Patients at risk of dehydration or who are on a fluid balance chart
are given a water jug with a yellow lid. 

Dehydration was a factor in the deaths of 429 hospital patients in England and Wales, according to latest figures. Acute kidney injury, which can be caused by severe dehydration, is associated with around 100,000 deaths a year in the UK – the equivalent to ten people every hour.

This costs the NHS between £434 million and £620 million per year, which is more than the costs associated with breast cancer, or lung and skin cancer combined.

As nursing students at the University of South Wales, we were tasked with identifying an area of clinical practice for improvement. A look at the statistics made it clear that the hydration of patients urgently needed improving.

How to track fluid intake

We knew it was important to remember that some people have their fluids restricted for clinical reasons. But how do nurses know whether patients are sticking to their restrictions if fluid balance charts are not being completed accurately? We decided to look at what was happening clinically. 

Staff only know if someone is on a fluid balance chart or fluid restriction if they read their handover sheet or there is a board indicating this above the patient’s bed. We were unsure if this was clear enough and created an online poll with the question:

Can you be confident that you know which of your patients need their fluid recorded or restricted during a shift?
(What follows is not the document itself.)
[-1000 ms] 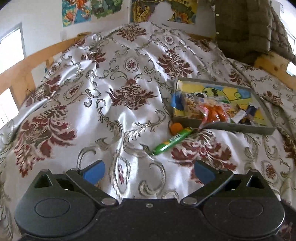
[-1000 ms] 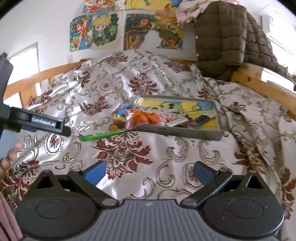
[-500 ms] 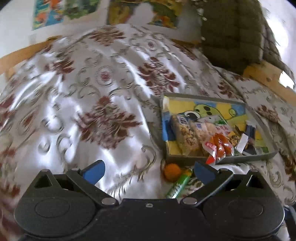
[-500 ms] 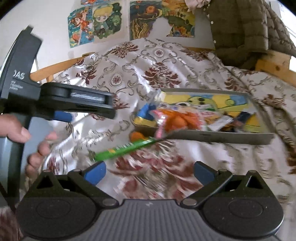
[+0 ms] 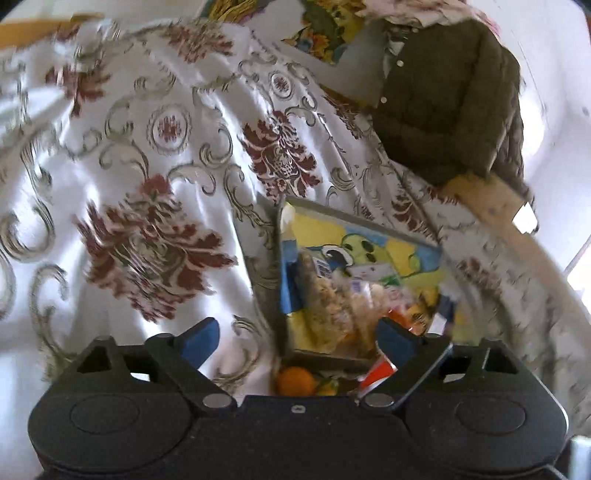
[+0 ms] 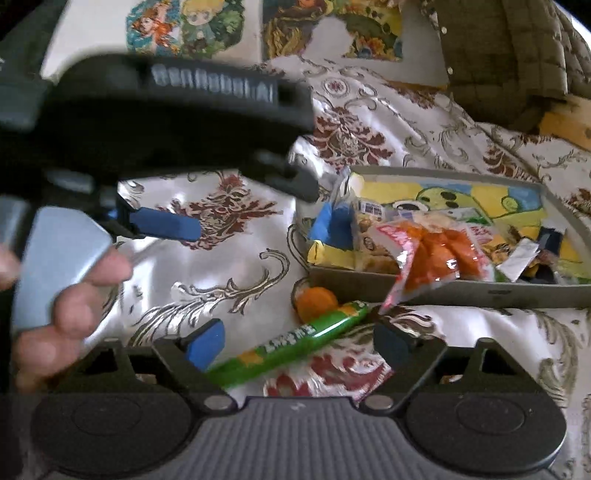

The results were shocking – only 24% of the 405 nursing students, healthcare support workers and nurses who took part were confident that they knew. More than three quarters could not quickly and accurately identify which patients were at risk of dehydration or on a fluid balance chart, without checking the paperwork.

A visual clue

It was time for a change. We decided that a yellow jug lid – which would be cost-effective and simple to install – could be used as a clear visual clue. We chose yellow as it is a colour often used for aids for people with dementia or with visual impairment.

We contacted the manufacturers of the hospitals’ existing water jug lids and persuaded them the idea warranted support. They created lids for us to use in the trial at the Royal Glamorgan Hospital, free of charge.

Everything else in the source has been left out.